Nestor Apuzzonome historicamente associado ao Huracán, tornou-se centro de forte rejeição nas redes sociais e no campo esportivo. O diretor técnico causou grande polêmica ao utilizar comentários sexistas e homofóbicos para exemplificar como, na sua visão, algumas pessoas se sentem no direito de opinar sobre as táticas para a próxima Copa do Mundo.
Ramón Díaz pediu desculpas após frase sexista que causou indignação no Brasil
Uma frase que despertou rejeição generalizada
Durante uma entrevista para a mídia do partido Você que querelogiou a habilidade e o senso de pertencimento do espectador. Lembrando das altas cobranças e críticas que recebeu até mesmo em sua cena mais brilhante na “Globo”, Apuzzo tentou explicar como o número de pesquisadores de futebol está se multiplicando, mas o fez com uma diferenciação polêmica.
“Você é famoso e tem que respeitar a opinião das pessoas… Agora você verá que 50 milhões de treinadores virão no próximo mês ao WC. As mulheres são todas técnicas, os gays são técnicos, nós, normais, somos técnicos“, disparou DT, recebendo rejeição instantânea por descrever apenas homens heterossexuais como “normais”.
O contraste com a sua pegada histórica no Huracán
O infeliz comentário do treinador – cuja última etapa de formação foi dirigir o Deportivo Español em 2025 – contrasta com o respeito que conquistou no futebol argentino como o eterno “bombeiro” do Parque Patricios.
Ao longo de mais de uma década, Apuzzo ocupou um total de oito cargos temporários no Huracán.

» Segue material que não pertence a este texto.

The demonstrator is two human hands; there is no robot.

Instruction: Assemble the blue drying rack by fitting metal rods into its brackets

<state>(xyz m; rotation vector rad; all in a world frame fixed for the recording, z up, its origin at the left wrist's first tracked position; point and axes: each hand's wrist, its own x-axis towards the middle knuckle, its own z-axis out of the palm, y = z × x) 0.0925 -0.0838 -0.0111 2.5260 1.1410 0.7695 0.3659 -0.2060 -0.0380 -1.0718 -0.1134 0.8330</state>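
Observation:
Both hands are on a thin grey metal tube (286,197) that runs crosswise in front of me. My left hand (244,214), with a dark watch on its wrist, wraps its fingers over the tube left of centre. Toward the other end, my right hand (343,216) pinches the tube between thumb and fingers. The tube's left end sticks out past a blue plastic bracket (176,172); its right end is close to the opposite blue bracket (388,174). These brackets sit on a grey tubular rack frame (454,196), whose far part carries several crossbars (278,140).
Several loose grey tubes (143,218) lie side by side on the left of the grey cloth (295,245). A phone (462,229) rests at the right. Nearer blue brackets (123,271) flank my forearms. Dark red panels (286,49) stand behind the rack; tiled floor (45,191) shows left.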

O mais lembrado foi em 2014, quando sucedeu a Frank Darío Kudelka e conduziu o time a uma época de ouro que incluiu o retorno à primeira divisão, a conquista da Copa da Argentina de 2014 e a histórica inauguração da Supercopa da Argentina de 2015 após vencer o River de Marcelo Gallardo; os dois últimos títulos oficiais nas vitrines do clube.